- Exercise details: An exact copy of all the data below is required.

- Data provided:
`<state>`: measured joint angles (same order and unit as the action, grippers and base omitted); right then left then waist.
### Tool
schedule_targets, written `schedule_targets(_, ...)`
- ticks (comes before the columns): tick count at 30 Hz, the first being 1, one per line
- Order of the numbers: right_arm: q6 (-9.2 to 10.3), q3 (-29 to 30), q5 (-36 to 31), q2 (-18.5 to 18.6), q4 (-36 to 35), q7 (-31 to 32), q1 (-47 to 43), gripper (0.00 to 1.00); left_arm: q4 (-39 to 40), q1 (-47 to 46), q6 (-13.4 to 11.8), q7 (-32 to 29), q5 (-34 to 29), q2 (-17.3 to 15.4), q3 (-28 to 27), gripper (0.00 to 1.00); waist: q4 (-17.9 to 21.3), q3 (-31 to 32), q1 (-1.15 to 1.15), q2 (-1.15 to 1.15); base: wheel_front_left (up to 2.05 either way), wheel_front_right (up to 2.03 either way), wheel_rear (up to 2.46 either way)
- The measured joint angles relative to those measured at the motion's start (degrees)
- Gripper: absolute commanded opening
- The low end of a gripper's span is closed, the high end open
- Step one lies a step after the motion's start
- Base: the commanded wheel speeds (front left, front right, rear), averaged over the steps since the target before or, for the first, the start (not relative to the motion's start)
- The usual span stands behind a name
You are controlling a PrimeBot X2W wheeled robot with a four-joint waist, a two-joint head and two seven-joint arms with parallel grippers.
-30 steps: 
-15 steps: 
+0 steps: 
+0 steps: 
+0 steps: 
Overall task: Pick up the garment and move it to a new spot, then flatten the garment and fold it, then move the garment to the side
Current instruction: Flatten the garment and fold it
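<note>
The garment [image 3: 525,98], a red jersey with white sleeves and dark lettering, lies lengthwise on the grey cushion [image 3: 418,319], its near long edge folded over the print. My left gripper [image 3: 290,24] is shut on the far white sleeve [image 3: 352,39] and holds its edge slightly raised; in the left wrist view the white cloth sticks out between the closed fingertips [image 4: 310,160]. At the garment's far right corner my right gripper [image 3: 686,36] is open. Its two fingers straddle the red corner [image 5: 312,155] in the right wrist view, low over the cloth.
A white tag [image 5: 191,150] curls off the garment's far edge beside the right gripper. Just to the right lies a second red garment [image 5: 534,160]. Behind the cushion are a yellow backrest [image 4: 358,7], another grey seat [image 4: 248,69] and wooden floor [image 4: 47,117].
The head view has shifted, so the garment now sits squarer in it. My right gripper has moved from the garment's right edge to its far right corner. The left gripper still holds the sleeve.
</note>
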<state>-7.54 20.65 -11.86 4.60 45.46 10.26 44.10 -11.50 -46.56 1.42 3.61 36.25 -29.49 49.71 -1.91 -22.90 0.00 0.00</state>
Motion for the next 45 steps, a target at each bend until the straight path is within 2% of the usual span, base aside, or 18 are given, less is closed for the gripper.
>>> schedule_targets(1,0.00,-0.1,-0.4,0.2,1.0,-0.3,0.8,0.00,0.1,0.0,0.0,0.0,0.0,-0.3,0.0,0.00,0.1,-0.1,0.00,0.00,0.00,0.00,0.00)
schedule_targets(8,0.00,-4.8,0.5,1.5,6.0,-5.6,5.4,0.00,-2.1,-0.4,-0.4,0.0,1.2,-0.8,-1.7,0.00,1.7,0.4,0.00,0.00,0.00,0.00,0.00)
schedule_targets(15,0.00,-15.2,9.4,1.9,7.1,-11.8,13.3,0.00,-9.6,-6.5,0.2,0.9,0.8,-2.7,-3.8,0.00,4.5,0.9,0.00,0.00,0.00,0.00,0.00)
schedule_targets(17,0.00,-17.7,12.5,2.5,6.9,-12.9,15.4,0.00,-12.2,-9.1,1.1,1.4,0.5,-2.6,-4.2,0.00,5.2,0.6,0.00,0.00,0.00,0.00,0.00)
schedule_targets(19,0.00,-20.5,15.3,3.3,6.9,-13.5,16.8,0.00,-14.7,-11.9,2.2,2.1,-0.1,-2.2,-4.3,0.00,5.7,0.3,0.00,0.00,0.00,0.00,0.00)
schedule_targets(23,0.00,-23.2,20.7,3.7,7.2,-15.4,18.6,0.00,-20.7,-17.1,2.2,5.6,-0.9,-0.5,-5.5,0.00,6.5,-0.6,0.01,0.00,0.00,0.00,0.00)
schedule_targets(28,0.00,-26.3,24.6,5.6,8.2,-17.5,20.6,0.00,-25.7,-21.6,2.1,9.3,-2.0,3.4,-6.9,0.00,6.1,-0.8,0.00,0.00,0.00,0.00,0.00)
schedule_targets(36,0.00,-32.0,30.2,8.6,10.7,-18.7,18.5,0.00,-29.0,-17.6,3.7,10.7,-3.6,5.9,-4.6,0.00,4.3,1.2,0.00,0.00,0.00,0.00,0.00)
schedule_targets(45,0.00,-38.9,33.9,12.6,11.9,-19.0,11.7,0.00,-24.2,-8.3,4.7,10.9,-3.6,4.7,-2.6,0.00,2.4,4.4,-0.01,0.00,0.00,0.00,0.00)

- Answer for this exercise:
`<state>`: measured joint angles (same order and unit as the action, grippers and base omitted); right then left then waist.
### Tool
schedule_targets, written `schedule_targets(_, ...)`
- ticks (comes before the columns): tick count at 30 Hz, the first being 1, one per line
- Order of the numbers: right_arm: q6 (-9.2 to 10.3), q3 (-29 to 30), q5 (-36 to 31), q2 (-18.5 to 18.6), q4 (-36 to 35), q7 (-31 to 32), q1 (-47 to 43), gripper (0.00 to 1.00); left_arm: q4 (-39 to 40), q1 (-47 to 46), q6 (-13.4 to 11.8), q7 (-32 to 29), q5 (-34 to 29), q2 (-17.3 to 15.4), q3 (-28 to 27), gripper (0.00 to 1.00); waist: q4 (-17.9 to 21.3), q3 (-31 to 32), q1 (-1.15 to 1.15), q2 (-1.15 to 1.15); base: wheel_front_left (up to 2.05 either way), wheel_front_right (up to 2.03 either way), wheel_rear (up to 2.46 either way)
- The measured joint angles relative to those measured at the motion's start (degrees)
- Gripper: absolute commanded opening
- The low end of a gripper's span is closed, the high end open
- Step one lies a step after the motion's start
- Base: the commanded wheel speeds (front left, front right, rear), averaged over the steps since the target before or, for the first, the start (not relative to the motion's start)
- The usual span stands behind a name
You are controlling a PrimeBot X2W wheeled robot with a four-joint waist, a two-joint head and two seven-joint arms with parallel grippers.
-30 steps: 
-15 steps: 
+0 steps: 
+0 steps: 
+0 steps: 
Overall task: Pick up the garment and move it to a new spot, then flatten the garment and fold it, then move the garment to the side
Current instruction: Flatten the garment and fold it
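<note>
The garment [image 3: 525,98], a red jersey with white sleeves and dark lettering, lies lengthwise on the grey cushion [image 3: 418,319], its near long edge folded over the print. My left gripper [image 3: 290,24] is shut on the far white sleeve [image 3: 352,39] and holds its edge slightly raised; in the left wrist view the white cloth sticks out between the closed fingertips [image 4: 310,160]. At the garment's far right corner my right gripper [image 3: 686,36] is open. Its two fingers straddle the red corner [image 5: 312,155] in the right wrist view, low over the cloth.
A white tag [image 5: 191,150] curls off the garment's far edge beside the right gripper. Just to the right lies a second red garment [image 5: 534,160]. Behind the cushion are a yellow backrest [image 4: 358,7], another grey seat [image 4: 248,69] and wooden floor [image 4: 47,117].
The head view has shifted, so the garment now sits squarer in it. My right gripper has moved from the garment's right edge to its far right corner. The left gripper still holds the sleeve.
</note>
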<state>-7.54 20.65 -11.86 4.60 45.46 10.26 44.10 -11.50 -46.56 1.42 3.61 36.25 -29.49 49.71 -1.91 -22.90 0.00 0.00</state>
Motion for the next 45 steps, a target at each bend until the straight path is within 2% of the usual span, base aside, or 18 are given, less is closed for the gripper.
>>> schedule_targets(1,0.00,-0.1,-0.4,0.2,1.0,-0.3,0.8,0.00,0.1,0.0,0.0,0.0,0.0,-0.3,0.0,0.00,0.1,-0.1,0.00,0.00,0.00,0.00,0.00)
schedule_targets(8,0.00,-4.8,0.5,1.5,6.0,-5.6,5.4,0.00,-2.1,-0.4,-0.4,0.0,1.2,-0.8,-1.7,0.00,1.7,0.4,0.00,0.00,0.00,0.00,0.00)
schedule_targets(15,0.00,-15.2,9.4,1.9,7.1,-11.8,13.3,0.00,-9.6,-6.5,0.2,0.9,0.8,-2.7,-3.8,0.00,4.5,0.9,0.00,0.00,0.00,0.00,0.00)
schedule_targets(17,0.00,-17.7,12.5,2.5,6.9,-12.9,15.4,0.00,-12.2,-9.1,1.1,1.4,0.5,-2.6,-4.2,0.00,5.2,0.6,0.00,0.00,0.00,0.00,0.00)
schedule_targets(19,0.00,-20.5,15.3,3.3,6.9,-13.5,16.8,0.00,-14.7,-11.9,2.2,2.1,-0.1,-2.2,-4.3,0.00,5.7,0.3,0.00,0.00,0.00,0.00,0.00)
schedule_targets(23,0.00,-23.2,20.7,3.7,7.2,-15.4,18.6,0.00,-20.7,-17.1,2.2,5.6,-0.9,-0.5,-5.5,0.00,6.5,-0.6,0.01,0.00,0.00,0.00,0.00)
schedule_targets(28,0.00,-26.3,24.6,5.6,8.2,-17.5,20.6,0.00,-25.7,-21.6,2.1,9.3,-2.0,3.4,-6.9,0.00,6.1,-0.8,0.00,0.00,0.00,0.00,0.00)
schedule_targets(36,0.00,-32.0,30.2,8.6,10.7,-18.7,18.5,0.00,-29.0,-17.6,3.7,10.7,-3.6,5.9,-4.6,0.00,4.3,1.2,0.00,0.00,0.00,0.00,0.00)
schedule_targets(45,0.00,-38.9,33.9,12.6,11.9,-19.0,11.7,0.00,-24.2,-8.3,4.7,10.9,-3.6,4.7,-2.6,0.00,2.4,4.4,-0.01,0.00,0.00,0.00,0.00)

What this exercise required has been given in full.